The purpose of this code is to provide a baseline for comparing execution times with the previous OpenMP code (4). The OpenMP code generally runs more quickly than the non-OpenMP code for the following reasons:

Parallelism: The OpenMP code uses multiple threads to parallelize the computations. This allows it to leverage multiple CPU cores, which can significantly reduce the execution time, especially for large datasets or complex calculations.
Synchronization: The OpenMP code includes a barrier directive to synchronize threads, ensuring all threads complete their tasks on array A before proceeding to array B. This efficient handling of parallel tasks contributes to faster overall execution.

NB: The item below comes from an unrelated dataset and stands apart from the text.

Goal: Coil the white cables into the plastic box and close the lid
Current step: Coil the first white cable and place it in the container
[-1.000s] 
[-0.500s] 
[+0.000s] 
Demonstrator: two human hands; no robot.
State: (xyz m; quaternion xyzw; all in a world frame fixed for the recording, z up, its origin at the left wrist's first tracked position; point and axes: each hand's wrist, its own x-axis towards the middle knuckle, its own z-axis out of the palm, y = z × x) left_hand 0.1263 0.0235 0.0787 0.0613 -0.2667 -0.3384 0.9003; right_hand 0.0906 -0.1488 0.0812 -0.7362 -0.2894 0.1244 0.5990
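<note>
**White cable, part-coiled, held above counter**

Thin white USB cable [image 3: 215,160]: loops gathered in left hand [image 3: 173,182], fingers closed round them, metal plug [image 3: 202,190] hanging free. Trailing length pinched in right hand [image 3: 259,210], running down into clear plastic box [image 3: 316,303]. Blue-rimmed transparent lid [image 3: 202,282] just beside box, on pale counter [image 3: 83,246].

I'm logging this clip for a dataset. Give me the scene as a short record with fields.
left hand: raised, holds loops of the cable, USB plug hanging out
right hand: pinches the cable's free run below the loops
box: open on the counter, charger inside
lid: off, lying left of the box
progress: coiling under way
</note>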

In contrast, the non-OpenMP code runs sequentially on a single core, making it slower, especially as the size of the data or complexity of calculations increases. Therefore, the OpenMP code is expected to run more quickly compared to the non-OpenMP version.

But let’s compare this two simple codes:

7 Non-OpenMP code:

// openMP_7.c

#include <stdio.h>
#include <time.h>
#define TOTAL 2048 // 100000

int main()
{
    int A[TOTAL];
    clock_t start, end;
    double cpu_time_used;

    // Start timing
    start = clock();

    for (int i = 0; i < TOTAL; ++i)
    {
        A[i] = i * i;
        // Comment out printf to reduce I/O overhead
        // printf("%02d=%03d\n", i, A[i]);
    }

    // End timing
    end = clock();
    cpu_time_used = ((double)(end - start)) / CLOCKS_PER_SEC;

    // Print the execution time
    printf("Non-OpenMP Execution Time: %f seconds\n", cpu_time_used);

    return 0;
}

8 OpenMP Code:

// openMP_8.c

#include <stdio.h>
#include <stdlib.h>
#include <omp.h>
#define TOTAL 2048 // 100000

int main()
{
    int A[TOTAL];
    double start, end;
    double cpu_time_used;

    // Set the number of threads
    omp_set_num_threads(4);

    // Start timing
    start = omp_get_wtime();

#pragma omp parallel for
    for (int i = 0; i < TOTAL; ++i)
    {
        A[i] = i * i;
        // Comment out printf to reduce I/O overhead
        // printf("Th[%d]: %02d=%03d\n", omp_get_thread_num(), i, A[i]);
    }

    // End timing
    end = omp_get_wtime();
    cpu_time_used = end - start;

    // Print the execution time
    printf("OpenMP Execution Time: %f seconds\n", cpu_time_used);

    return 0;
}

Running codes 7 and 8 above with an array size of 2028 yields the following results:

gcc -fopenmp openMP_7.c -o openMP_7 && "./openMP_7"
Non-OpenMP Execution Time: 0.000005 seconds
...
gcc -fopenmp openMP_8.c -o openMP_8 && "./openMP_8"
OpenMP Execution Time: 0.000141 seconds

Initially, the non-OpenMP code performed better with smaller arrays. However, the advantages of using OpenMP become clear when handling larger arrays, particularly those exceeding 100,000 elements. In such cases, parallelism with OpenMP significantly improves performance by leveraging multiple CPU cores to handle the increased workload more efficiently.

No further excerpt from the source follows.